Re: Using a postgres table to maintain unique id?

From
Poet/Joshua Drake
Date:
>However, I also use Postgres (7.0.2) throughout this
>application and it seems cleaner to me to keep the current
>id value in a table and just use postgres to provide access
>(with a trigger function to increment the id on access).

Why not a sequence?

>Is this reasonable?  Is it fast?  (I need 10 or more IDs
>generated each second.)  Can I avoid having the table
>gradually fill with "old" rows for this entry, and this
>avoid the need to run VACUUM ANALYZE periodically?

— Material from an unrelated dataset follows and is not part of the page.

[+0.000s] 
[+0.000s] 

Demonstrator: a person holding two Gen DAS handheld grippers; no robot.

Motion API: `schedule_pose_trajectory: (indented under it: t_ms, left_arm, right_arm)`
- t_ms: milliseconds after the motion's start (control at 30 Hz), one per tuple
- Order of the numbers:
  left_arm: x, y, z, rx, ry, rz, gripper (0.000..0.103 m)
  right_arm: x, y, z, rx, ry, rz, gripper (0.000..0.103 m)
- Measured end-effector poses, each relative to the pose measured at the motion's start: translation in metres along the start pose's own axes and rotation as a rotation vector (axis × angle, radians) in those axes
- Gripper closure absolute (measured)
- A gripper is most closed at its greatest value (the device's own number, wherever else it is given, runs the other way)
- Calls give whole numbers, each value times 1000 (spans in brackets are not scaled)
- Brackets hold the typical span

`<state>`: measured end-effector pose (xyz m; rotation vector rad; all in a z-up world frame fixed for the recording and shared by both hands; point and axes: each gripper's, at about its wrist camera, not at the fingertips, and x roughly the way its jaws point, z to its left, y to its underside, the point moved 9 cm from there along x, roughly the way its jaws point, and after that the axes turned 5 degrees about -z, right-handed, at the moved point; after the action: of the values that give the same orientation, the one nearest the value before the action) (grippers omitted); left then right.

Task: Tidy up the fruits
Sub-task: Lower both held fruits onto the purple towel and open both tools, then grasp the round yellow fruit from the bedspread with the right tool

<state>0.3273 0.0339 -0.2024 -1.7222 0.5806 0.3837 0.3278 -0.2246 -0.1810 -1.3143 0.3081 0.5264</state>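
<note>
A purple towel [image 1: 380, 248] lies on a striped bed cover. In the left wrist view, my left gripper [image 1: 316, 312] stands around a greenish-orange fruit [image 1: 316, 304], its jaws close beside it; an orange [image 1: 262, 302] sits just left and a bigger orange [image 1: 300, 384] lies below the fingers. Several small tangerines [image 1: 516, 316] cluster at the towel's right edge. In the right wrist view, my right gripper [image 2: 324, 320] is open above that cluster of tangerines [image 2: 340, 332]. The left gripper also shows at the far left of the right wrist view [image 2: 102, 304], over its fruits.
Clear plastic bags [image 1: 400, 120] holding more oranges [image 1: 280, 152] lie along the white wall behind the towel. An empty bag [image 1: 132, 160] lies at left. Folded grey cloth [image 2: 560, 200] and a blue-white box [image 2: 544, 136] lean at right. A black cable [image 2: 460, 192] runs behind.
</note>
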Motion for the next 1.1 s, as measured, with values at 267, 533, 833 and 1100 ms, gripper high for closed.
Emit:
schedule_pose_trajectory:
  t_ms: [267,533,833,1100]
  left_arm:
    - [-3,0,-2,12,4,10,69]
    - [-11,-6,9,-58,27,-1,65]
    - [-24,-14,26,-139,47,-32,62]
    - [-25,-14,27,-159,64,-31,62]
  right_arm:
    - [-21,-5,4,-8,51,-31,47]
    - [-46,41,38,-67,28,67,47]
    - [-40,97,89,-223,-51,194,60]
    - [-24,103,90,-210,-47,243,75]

The only problem I have had with this type of thing is when a number gets
deleted, it does not get recycled.

Joshua Drake


>
>Any tips on how to implement the trigger would be
>appreciated.  (Is it possible to generate an int8 sequence
>value?)
>
>Thanks!
>--
>Steve Wampler-  SOLIS Project, National Solar Observatory
>swampler@noao.edu
>

-- 
--
<COMPANY>CommandPrompt    - http://www.commandprompt.com    </COMPANY>
<PROJECT>OpenDocs, LLC.    - http://www.opendocs.org    </PROJECT>
<PROJECT>LinuxPorts     - http://www.linuxports.com     </PROJECT>
<WEBMASTER>LDP        - http://www.linuxdoc.org    </WEBMASTER>
--
Instead of asking why a piece of software is using "1970s technology,"
start asking why software is ignoring 30 years of accumulated wisdom.
--



Re: Using a postgres table to maintain unique id?

From
Steve Wampler
Date:
Poet/Joshua Drake wrote:
> 
> >However, I also use Postgres (7.0.2) throughout this
> >application and it seems cleaner to me to keep the current
> >id value in a table and just use postgres to provide access
> >(with a trigger function to increment the id on access).
> 
> Why not a sequence?

Can someone show me how to create (and use) an int8 sequence?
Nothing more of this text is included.